Hoje escrevo para não deixar esquecer o que vivi esta tarde, numa daquelas estradas que serpenteiam pelo interior de Trás-os-Montes. Ia eu com a minha esposa, Maria da Conceição, regressando a casa depois de um longo dia na vila de Bragança. A chuva da manhã ainda deixava a estrada húmida, e quase não se ouvia nada além do motor do nosso Renault Clio e o vento suave entre os pinheiros.

Estávamos distraídos numa conversa sobre o jantar de logo, desejosos de chegar ao aconchego do lar, quando, sem qualquer aviso, surge diante de nós, no meio do alcatrão, um enorme javali. Fiquei de tal forma surpreendido que mal tive tempo de travar a fundo. O carro estacou, soltou-se um estrondo dos pneus a escorregar, e o meu coração quase saiu pela boca. O bicho parou a menos de dois metros do nosso capô e olhou-nos com aqueles olhos pequeninos, mas determinados, erguendo-se no corpo maciço, coberto de pelo grosso e escuro.

Durante uns eternos segundos, não houve um gesto. A única coisa que conseguia era olhar para aqueles olhos sem piscar. Maria apertava-me o braço, e percebi que ela, como eu, achava que estávamos numa encruzilhada perigosa. Aquela bestas parecia ponderar se nos atacava ou não. As portas fechadas e os vidros subidos nunca me pareceram tão frágeis.

O javali deu então uns passos lentos, aproximando-se do lado do condutor, sempre a olhar fixamente para nós. Consigo jurar que vi fome nos olhos dele. Imaginei que num só salto conseguiria partir o vidro e entrar no carro. Estávamos paralisados.

De repente, lembrando-me dos tempos em que caçava com o meu pai na serra, meti rapidamente a marcha-atrás e fui recuando, devagar. Sabia que se o animal quisesse atacar, não chegávamos a tempo de fugir. Senti um suor frio escorrer-me pela testa, enquanto a Maria tremia em silêncio ao meu lado.

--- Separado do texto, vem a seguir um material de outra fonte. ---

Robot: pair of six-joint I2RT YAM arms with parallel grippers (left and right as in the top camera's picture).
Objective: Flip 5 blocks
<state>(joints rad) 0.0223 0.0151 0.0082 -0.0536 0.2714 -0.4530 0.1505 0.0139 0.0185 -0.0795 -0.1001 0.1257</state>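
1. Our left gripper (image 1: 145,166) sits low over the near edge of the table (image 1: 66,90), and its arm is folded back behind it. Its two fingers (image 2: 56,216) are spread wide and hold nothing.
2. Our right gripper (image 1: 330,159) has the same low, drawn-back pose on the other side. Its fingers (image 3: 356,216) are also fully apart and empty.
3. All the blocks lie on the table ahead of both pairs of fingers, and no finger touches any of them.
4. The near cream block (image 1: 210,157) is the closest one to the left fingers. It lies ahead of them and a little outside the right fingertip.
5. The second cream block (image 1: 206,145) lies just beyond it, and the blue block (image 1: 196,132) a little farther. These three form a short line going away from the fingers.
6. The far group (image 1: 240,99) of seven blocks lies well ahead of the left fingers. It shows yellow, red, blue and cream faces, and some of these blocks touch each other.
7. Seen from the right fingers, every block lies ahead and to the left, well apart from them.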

E foi nesse momento que tudo mudou. Do nada, um eucalipto enorme que estava à beira da estrada, talvez fragilizado pelo temporal da noite anterior, tombou com um estrondo que parecia o de um trovão. Caiu mesmo ao lado do nosso carro, de tal modo que, se tivesse caído uns centímetros mais à nossa frente, teria esmagado o carro por completo. Tive a sensação de renascer naquele instante.

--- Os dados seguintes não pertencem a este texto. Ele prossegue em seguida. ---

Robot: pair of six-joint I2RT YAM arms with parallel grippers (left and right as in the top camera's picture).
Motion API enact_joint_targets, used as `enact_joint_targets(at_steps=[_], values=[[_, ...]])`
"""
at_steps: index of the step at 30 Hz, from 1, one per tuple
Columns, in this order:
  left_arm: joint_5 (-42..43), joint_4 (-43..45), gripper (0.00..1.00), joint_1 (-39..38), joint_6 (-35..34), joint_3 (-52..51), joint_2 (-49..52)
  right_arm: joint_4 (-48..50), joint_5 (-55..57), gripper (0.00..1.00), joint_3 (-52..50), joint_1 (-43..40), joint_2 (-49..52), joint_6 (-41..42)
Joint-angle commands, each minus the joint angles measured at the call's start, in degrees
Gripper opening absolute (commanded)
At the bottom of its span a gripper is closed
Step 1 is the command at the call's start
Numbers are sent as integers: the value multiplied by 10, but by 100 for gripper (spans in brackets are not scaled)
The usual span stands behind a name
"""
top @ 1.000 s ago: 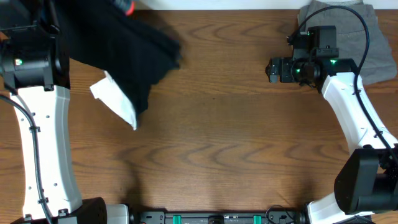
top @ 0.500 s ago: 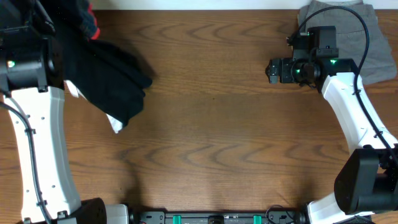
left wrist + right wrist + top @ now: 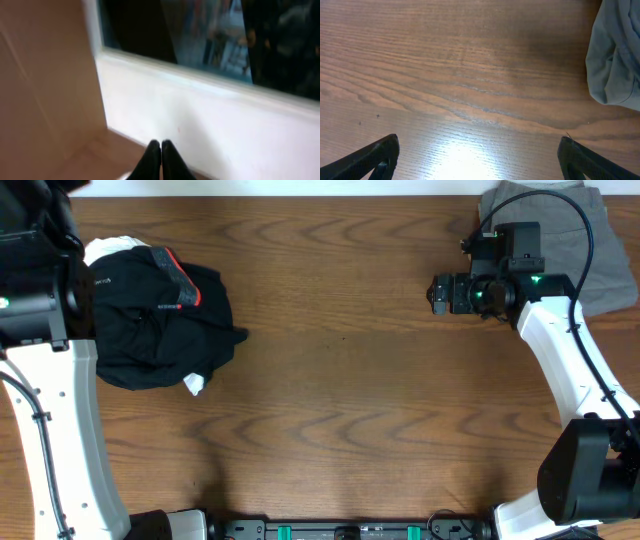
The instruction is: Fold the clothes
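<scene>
The clothes (image 3: 160, 320) lie in a crumpled heap at the table's left: black trousers with a grey-and-coral-red waistband (image 3: 180, 285), and white fabric showing at the top (image 3: 110, 250) and the bottom right (image 3: 193, 385). My left arm (image 3: 35, 290) stands beside the heap; its gripper is out of the overhead view. In the left wrist view the left gripper (image 3: 161, 146) is shut and empty, pointing at a white wall past the table edge. My right gripper (image 3: 437, 293) hovers over bare wood at the upper right, open and empty (image 3: 479, 141).
Grey-khaki shorts (image 3: 590, 240) lie at the back right corner behind the right arm and show at the right of the right wrist view (image 3: 615, 60). The wooden table (image 3: 340, 400) stretches between the heap and the right arm.
The black clothes, held up and dragged left before, now lie dropped in a heap at the left. My left arm has swung left and away. The right arm has not moved.
</scene>
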Motion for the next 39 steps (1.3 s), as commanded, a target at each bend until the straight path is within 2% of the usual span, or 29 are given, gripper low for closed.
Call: enact_joint_targets(at_steps=[1,3,4,5,7,8,10,14,21,26,32,39], values=[[38,-56,6,0,-20,8,11,-3,-4,99,9,7,-2,7],[37,-115,7,1,-20,8,19,-3,-4,99,9,7,-2,7],[37,-146,15,2,-21,8,25,-3,-4,99,9,7,-2,4],[36,-173,35,4,-23,8,31,-3,-4,99,9,7,-2,1],[36,-219,63,13,-38,6,49,-3,-5,99,9,7,-2,1],[36,-232,71,20,-45,4,57,-3,-4,99,9,7,-2,1],[36,-247,77,38,-48,0,81,-4,-5,99,9,7,-2,1],[36,-241,82,76,-45,-1,138,-9,-5,99,9,7,-2,1],[38,-184,83,141,-10,-1,225,-11,-5,99,9,7,-2,1],[100,-165,84,181,18,-1,266,-10,-5,99,9,7,-2,1],[189,-207,84,211,15,-1,286,-4,-5,99,9,7,-2,1],[188,-236,84,223,-13,-4,328,-5,-5,99,9,7,-2,1]])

O javali assustou-se com o barulho, deu um salto brusco e fugiu de volta para o mato tão depressa que nem rastos deixou. Ficámos ali parados, a ouvir de novo apenas o silêncio da serra, como se nada tivesse acontecido.

Desde então não me sai da cabeça se o bicho queria de facto atacar-nos, se foi curiosidade, ou, quem sabe, se até nos estava a avisar do perigo do eucalipto. Não sei a resposta, mas aquele olhar nunca vai desaparecer da minha memória.

Hoje percebo melhor que nem sempre as ameaças maiores vêm daquilo que tememos à primeira vista. E que, por vezes, a natureza tem uma maneira muito própria de nos ensinar humildade.